*Required work:* Locate all lines in the data below that hold "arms" and show them.

*Records from a collection:*

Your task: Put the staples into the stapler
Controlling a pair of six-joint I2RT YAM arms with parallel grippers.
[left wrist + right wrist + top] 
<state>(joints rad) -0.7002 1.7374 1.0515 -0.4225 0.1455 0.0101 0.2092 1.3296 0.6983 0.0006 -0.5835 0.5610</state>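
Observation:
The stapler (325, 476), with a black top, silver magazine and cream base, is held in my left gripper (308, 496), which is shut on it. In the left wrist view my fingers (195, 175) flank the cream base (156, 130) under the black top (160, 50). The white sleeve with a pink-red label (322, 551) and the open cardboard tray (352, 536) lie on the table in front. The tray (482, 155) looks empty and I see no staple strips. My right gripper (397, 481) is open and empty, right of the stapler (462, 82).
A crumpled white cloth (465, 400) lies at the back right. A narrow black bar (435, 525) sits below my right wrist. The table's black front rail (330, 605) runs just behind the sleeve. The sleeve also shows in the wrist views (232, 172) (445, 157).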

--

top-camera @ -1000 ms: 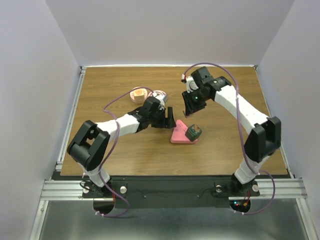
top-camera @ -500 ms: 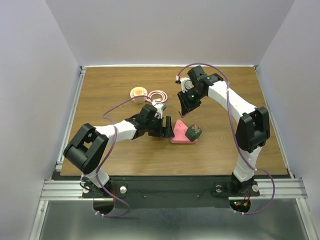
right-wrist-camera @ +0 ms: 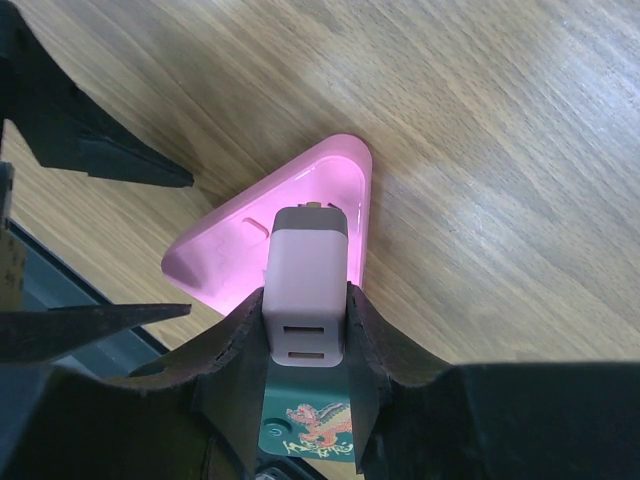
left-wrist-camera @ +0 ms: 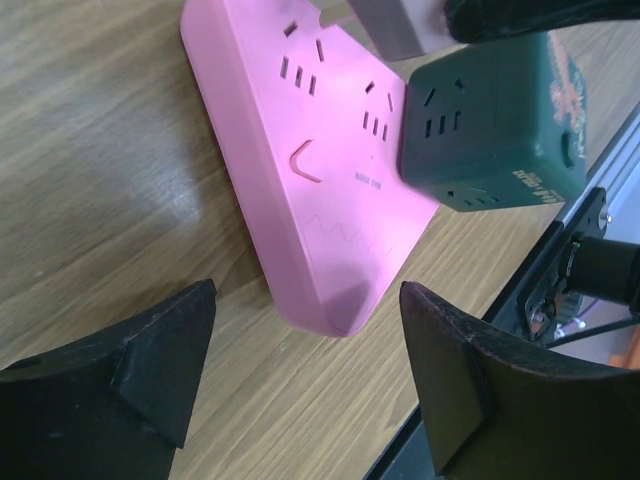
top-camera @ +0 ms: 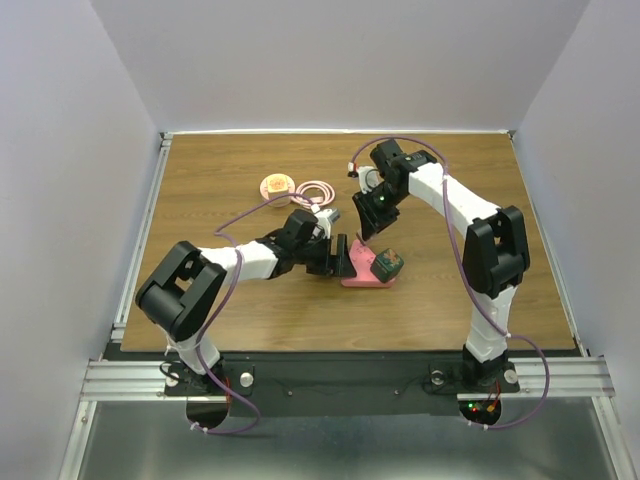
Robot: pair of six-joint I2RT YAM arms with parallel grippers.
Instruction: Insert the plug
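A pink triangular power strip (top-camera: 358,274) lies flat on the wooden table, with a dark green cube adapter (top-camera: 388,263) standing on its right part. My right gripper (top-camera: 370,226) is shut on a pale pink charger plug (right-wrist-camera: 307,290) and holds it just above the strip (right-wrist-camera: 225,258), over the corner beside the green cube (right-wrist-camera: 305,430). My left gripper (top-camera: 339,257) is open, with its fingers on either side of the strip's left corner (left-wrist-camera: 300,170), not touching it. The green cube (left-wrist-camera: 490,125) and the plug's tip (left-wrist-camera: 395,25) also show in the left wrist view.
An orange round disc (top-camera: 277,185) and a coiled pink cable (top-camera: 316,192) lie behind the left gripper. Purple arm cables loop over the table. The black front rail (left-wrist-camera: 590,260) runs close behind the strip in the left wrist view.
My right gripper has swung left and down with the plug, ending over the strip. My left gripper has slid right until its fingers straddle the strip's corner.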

*Reply:*
Controlling a pair of six-joint I2RT YAM arms with parallel grippers.
Robot: pair of six-joint I2RT YAM arms with parallel grippers.

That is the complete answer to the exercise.